Ayushi Anand
Feb 25, 2014

IMC Day One: ‘Move away from the authoritative publishing mentality’

WAT Consult’s Rajiv Dingra and Foxymoron’s Pratik Gupta discussed ‘How magazine brands can use social media to their advantage’, in a panel moderated by India Today Group’s Rohit Saran

IMC Day One: ‘Move away from the authoritative publishing mentality’

A session on day one of the Indian Magazine Congress 2014 in New Delhi saw Rajiv Dingra, founder and CEO, WAT Consult, and Pratik Gupta, director, new business and innovations, FoxyMoron, discuss magazines and social media. Rohit Saran, editor-at-large, India Today Group, moderated the panel on ‘How can magazine brands use social media to their advantage?’

Saran noted that while everyone agreed on social media being ‘big’ and ‘growing’, no one had an accurate definition. In the context of publishers, he emphasised the importance of content to drive higher traffic, and explained that sometimes on lower ‘likes’ one could get higher ‘shares’ -- which translates into traffic.

He also stated that social media could blur the distinction between the product and its marketing, if not eliminate it completely. He meant that if a news was about to break, one could keep tweeting links or pictures giving the readers a preview of the next issue.

Dingra enlisted five ‘myths’ about digital and social media:

  • The size of digital
  • The digital audience is mostly young and male
  • Digital audience is mostly urban
  • Mobile internet usage is still small
  • Internet users doesn’t mean time spent online

He noted that digital was small, but growing extremely fast. He explained that the online audience beyond young males is spread across: working women (10 per cent), women who stay at home (11 per cent), older men (11 per cent) and children or college/school going kids (12 per cent).

On the digital audience being mostly urban, he said that the rural user base was also growing. Dingra said, “The day is not far when we will get a smartphone for Rs 1500.” On time spent online, he said that three hours and 24 minutes was the average time that people were spending online every day.

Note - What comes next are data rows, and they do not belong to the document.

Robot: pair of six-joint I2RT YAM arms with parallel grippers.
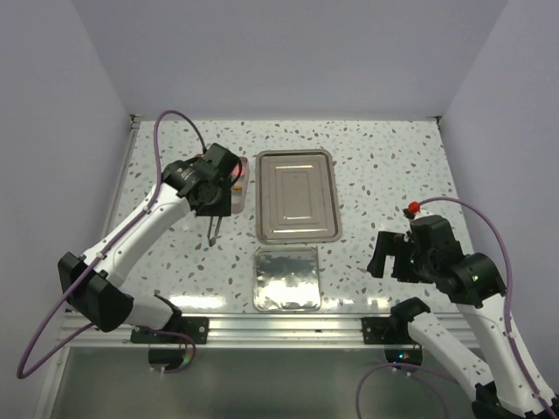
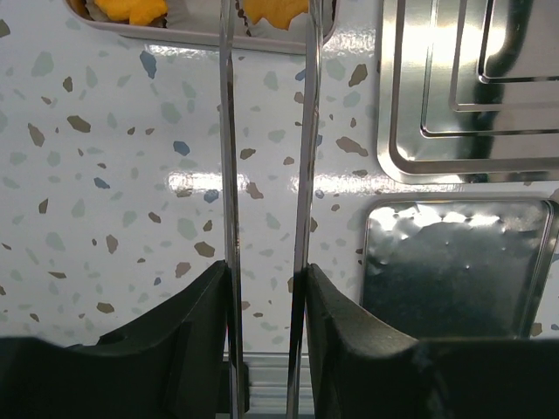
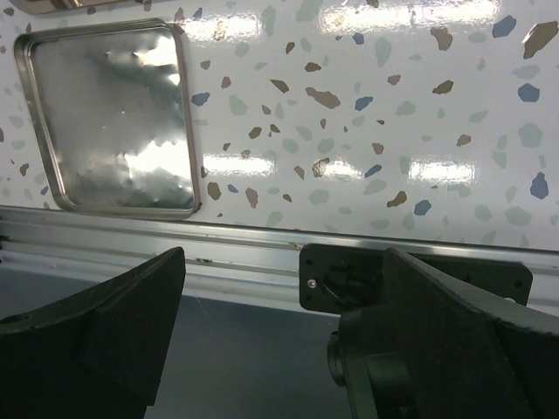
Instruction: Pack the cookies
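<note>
Evidently at the pick-up stage, nothing packed yet. Cookies [image 2: 131, 9]: orange, in white paper cups, sitting in pale tray [image 2: 157, 35] at left of table, just beside open metal tin [image 1: 297, 196]. Tin bare inside, with lid [image 1: 286, 278] lying nearer the arms. Tongs [image 2: 229, 175] aimed at that tray, blades crossing its near rim in left wrist view, tips cut off by frame edge; cannot tell whether touching a cookie. Blades apart, speckled table visible between, nothing seen pinched. Left gripper [image 2: 266, 278] closed partway on the tongs. Right gripper [image 3: 279, 288] spread wide, empty, well apart near table edge. Next move, by judgement: settle tips around one cookie, squeeze gently, lift, carry across to tin.
</note>
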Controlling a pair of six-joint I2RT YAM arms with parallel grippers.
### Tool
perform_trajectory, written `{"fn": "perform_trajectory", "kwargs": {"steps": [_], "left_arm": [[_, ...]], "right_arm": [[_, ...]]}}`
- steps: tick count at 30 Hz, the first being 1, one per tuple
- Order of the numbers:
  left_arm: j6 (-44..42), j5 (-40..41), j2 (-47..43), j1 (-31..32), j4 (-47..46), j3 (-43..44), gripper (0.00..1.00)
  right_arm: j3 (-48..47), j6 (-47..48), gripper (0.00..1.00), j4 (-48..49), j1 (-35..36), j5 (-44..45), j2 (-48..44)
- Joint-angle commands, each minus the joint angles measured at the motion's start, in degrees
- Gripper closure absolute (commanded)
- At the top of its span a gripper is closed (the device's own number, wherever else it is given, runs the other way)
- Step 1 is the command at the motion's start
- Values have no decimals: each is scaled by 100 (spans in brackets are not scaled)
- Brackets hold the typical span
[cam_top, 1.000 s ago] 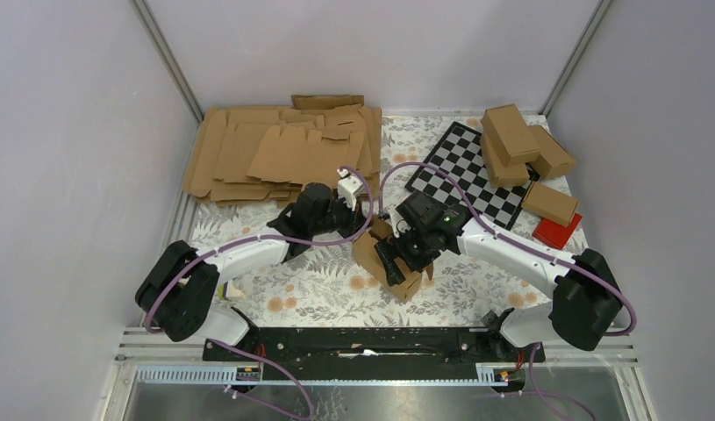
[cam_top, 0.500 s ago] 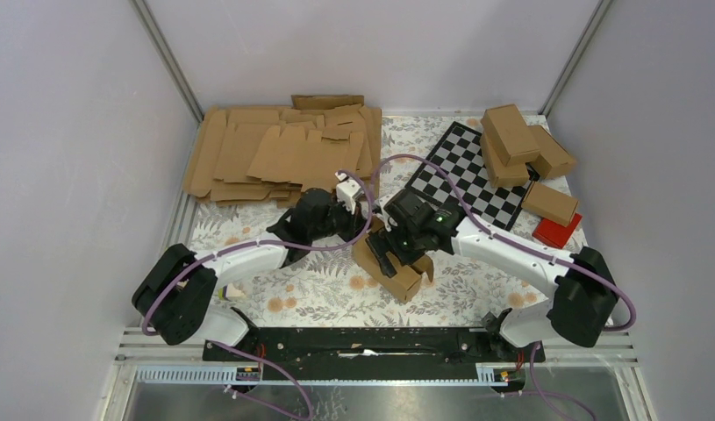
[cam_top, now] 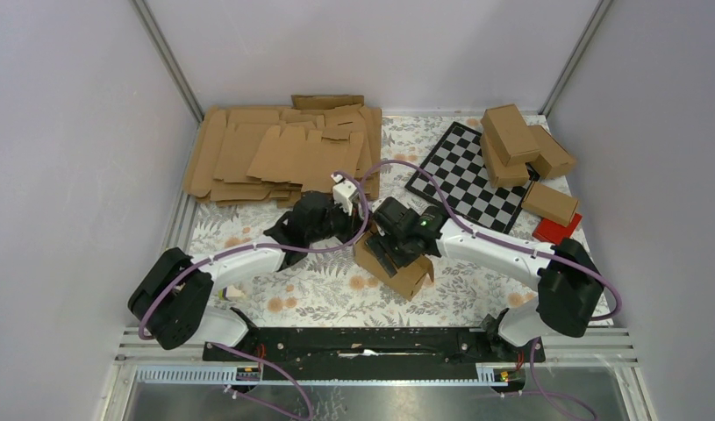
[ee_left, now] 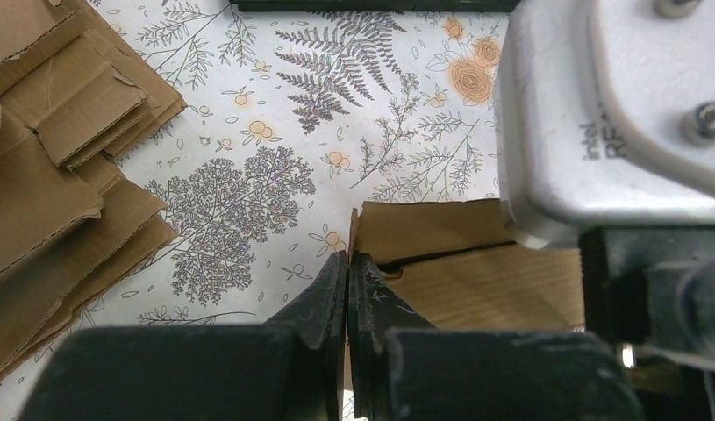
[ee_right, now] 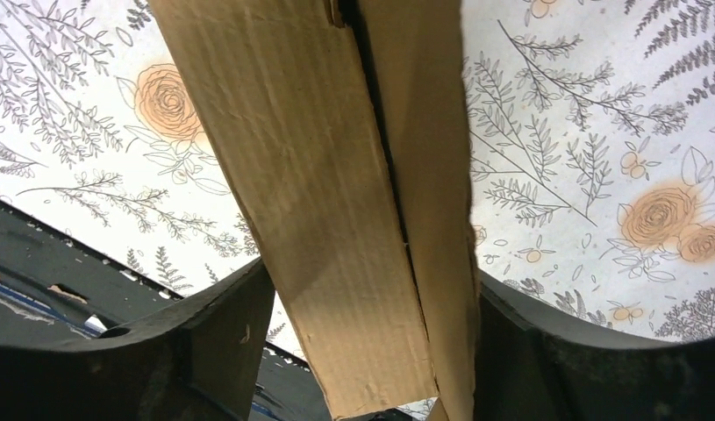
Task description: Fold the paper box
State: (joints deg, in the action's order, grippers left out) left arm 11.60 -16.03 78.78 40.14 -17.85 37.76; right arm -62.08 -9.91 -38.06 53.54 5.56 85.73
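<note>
The paper box (cam_top: 404, 277), on the worktop (cam_top: 318, 294), is clasped across its width by the right fingers (ee_right: 222, 324), lately shifted leftward, while its flap corner (ee_left: 361, 217) is met by clenched left fingers (ee_left: 323, 303); folding is judged unfinished.

From the paper box (cam_top: 406, 275) I see open floral cloth (cam_top: 310, 294) from 5 round to 8 o'clock. The right gripper (cam_top: 390, 256) straddles the box and the left gripper (ee_left: 347, 272) crowds its 10 o'clock edge, touching it, I think. Farther out, the flat blanks (cam_top: 275, 153) block 11 and a checkerboard (cam_top: 468, 171) blocks 2.
</note>
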Motion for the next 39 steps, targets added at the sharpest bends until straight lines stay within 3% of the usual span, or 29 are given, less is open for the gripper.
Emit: {"fn": "perform_trajectory", "kwargs": {"steps": [1, 9, 16, 24, 31, 39], "left_arm": [[10, -39, -231, 29, -483, -135, 100], [209, 90, -274, 56, -950, -422, 100], [451, 567, -504, 350, -2026, -1257, 100], [793, 1168, -434, 706, -2343, -1486, 100], [1333, 2226, -484, 1069, -2903, -1966, 100], [1525, 2579, -424, 1300, -3424, -2310, 100]], "right_arm": [[-59, -111, 28, -61, 34, 466, -150], [186, -244, 40, -56, 25, 525, -263], [179, -375, 43, 68, 25, 557, -259], [258, -517, 46, 281, 25, 733, -341], [423, -579, 47, 553, 25, 967, -600], [570, -480, 47, 748, 25, 999, -795]]}}
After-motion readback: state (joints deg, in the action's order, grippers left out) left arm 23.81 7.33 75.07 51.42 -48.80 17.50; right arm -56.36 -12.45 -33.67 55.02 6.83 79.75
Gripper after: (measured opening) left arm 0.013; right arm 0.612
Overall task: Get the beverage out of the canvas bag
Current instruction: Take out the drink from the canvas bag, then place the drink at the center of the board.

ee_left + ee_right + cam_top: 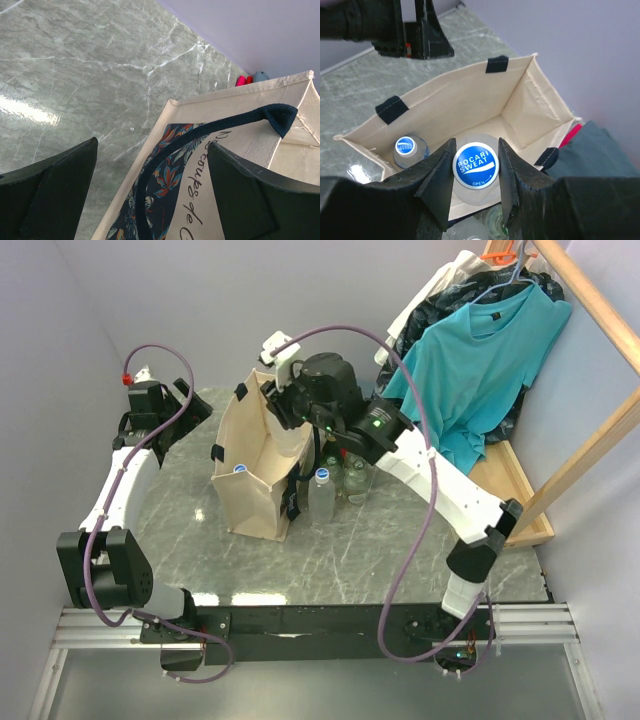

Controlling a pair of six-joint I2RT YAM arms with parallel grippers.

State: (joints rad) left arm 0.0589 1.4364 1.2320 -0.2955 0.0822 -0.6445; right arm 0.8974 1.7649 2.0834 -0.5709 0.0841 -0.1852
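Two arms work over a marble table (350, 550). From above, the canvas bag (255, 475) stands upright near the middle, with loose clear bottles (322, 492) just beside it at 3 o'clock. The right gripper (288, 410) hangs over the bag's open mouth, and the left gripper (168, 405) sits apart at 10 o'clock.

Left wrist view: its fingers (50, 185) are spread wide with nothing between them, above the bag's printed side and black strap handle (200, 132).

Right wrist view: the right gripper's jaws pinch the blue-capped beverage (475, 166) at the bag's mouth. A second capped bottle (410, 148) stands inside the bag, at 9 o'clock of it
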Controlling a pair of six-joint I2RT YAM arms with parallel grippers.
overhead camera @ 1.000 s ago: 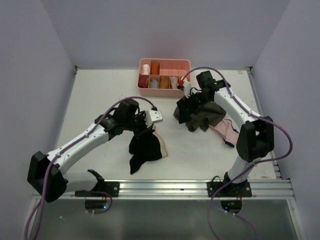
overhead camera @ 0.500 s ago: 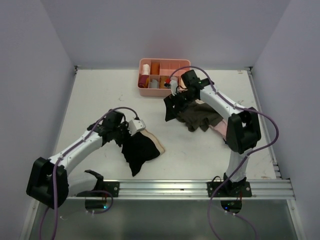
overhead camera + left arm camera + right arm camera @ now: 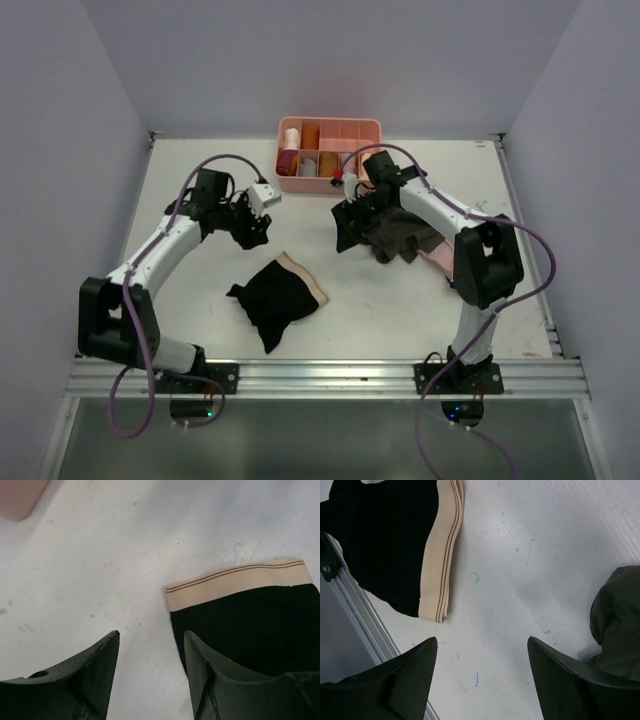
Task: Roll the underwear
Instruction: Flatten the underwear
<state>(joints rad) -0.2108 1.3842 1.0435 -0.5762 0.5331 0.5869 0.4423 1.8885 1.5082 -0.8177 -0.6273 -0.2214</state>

Dingra further spoke on several things that magazine brands could do to experience the power of social media:

Moving away from the authoritative publishing mentality

  • Content pro-creation with readers
  • Real time responsiveness
  • Catalysing Communities
  • Influencing the influencers

“Reward the influencers who are leading the social community space in your vertical or make them a part of your community”, surmised Dingra.

Gupta spoke about the uniqueness of digital, and said in today’s context, ‘If news is not important to me, it’s not news’. He noted that magazines need to go digital given time constraints on the part of users. He surmised, saying that for a magazine brand to sustain on social media, it needed to be thinking what it would be doing in the next 12 or even 18 months.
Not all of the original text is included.